Roar ho ho ho! It’s time for A Very Dinosaur Christmas by Adam Wallace

(courtesy Harper Collins Publishers Australia)

Now, if dinosaurs hadn’t died out some 65 million years ago when a rather big life-ending asteroid – well, almost life-ending; clearly the mammals dodged a bullet there – hit the earth, then it’s highly possible yoy might have been able to invite them to your festive celebrations.

But, asks Adam Wallace, with some rather brilliantly illustrative backing by Christopher Neilsen, would that have been a very good idea?

In his thoroughly delightful book, A Very Dinosaur Christmas, for kids aged 4-10, and honestly if you like dinosaurs, fun rhyming couplets and vibrantly colourful drawings of dinosaurs and pterodactyls partying away the festive night, and day, for adults too, Wallace muses rather wonderfully on what might should these prehistoric creatures ends up at your event.

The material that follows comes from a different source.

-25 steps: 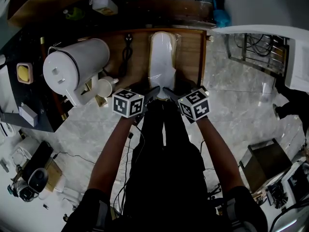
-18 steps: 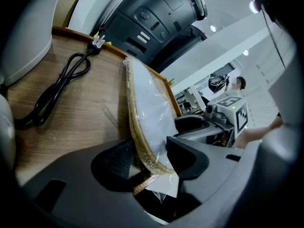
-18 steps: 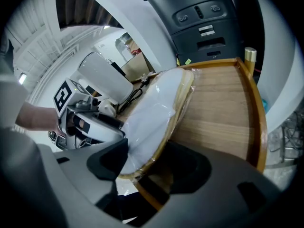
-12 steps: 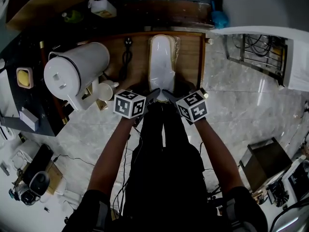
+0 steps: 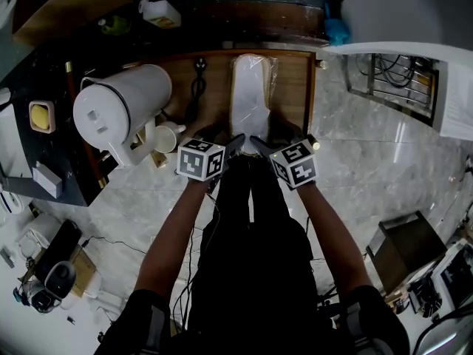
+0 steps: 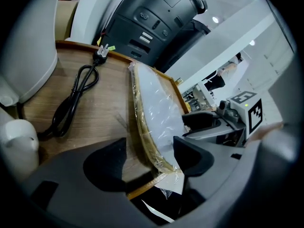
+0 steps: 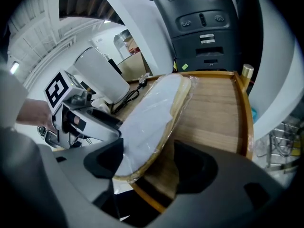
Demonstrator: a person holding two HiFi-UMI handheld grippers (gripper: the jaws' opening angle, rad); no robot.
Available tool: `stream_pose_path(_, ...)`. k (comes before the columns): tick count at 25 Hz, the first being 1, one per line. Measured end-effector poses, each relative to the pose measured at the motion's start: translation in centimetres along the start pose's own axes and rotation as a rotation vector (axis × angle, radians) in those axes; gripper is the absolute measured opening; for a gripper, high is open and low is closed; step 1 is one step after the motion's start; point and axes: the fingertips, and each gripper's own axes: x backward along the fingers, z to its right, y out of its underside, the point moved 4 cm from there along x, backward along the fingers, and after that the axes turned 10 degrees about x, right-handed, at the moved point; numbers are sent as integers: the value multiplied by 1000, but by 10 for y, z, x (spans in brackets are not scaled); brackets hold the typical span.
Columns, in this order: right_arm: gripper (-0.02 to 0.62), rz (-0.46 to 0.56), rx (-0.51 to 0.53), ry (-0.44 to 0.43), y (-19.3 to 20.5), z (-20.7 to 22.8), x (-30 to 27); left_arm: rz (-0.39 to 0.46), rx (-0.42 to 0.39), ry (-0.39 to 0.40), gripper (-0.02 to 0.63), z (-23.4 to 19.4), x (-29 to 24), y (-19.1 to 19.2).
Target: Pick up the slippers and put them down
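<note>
Jaws opening, left claw (image 6: 149,158) and right claw (image 7: 148,163) straddle the near end of the slippers (image 5: 249,95).

A pale grey marbled stone floor (image 5: 355,168) spreads out glossy underfoot. On it stands a low brown wooden table with a raised rim (image 5: 294,87), and a black power cable (image 5: 196,87) lies coiled near its far left corner. A tall white cylindrical appliance (image 5: 122,109) stands just beside the table's left edge. Beyond the far right corner are a white desk (image 5: 399,13) and a metal wire rack (image 5: 395,76). Small ceiling lights (image 6: 216,19) glow white overhead
</note>
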Motion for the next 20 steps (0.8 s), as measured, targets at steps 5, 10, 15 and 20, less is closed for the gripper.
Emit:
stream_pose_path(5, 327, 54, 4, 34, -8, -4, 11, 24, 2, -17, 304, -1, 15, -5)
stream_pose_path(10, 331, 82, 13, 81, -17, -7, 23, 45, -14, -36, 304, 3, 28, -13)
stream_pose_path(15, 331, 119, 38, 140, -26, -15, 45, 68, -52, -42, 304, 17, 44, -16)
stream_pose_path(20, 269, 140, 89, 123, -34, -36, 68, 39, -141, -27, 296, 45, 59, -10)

Sure, as he says, “You’ve always thought dinosaurs are SUPER fascinating” – and yes, hands up, guilty as charged, we most certainly have – “But …”, and here’s the clincher, ‘… should they REALLY join in with your Christmas celebrating?”

“YES!” you might enthusiastically reply, your child and yep, your INNER child, thrilled at the idea of Dracorex or Brontosaurus adding some bulky terrible lizard fun to festive lunches and dinners, but what if the former chomped on your “fresh and crunchy” Christmas tree or the latter stuck their giant underwear up in lieu of a stocking?

Or what about if all the dinosaurs snored during a Christmas Eve sleepover?

It’s hard enough to get to sleep waiting for Santa but with a dinosaur or ten snoring their snouts off? Well, nigh impossible and you know you can’t be awake when the big man in red shimmies down that chimney of yours.

And don’t even mention what might happen if an ankylosaurus tried to be Santa and go down said chimney but with none of Santa’s magic to smooth the way.

Yeah, Wallace is right – “Well, that’s just tragic!”

But in this gloriously enthusiastic and vibrantly colourful book, Wallace then asks what if a festive pterodactyl swooped down from the sky and took you on a magical flight?

Might that change things then?

Quite possibly, and so, while A Very Dinosaur Christmas begins as a cautionary tale about having dinosaurs chomping all your festive fare in one big, hungry gulp, it ends far more positively with even T. Rex and his impossibly small arms getting just the present they need.

A Very Dinosaur Christmas has just the right amount of playfulness and silliness to it to make it engaging for your little one, and yes, again, you will have a HOOT reading it, with dinosaurs being quite terrible and then not, with pterodactyl sleighs and Triceratops delivering gifts in “their own festive way”.

This absolutely charming board book finishes on a brilliantly festive high note, so much so that the kids in the story not only are thankful the dinosaurs were there for Christmas but want them there for Easter too.

As festive tales go, it has the lot, with gloriously jaunty poetry, artwork to cheer the soul with rich colours and playful scenes, and a warm hug of a sense that Christmas with some prehistoric friends may not be so bad, after all.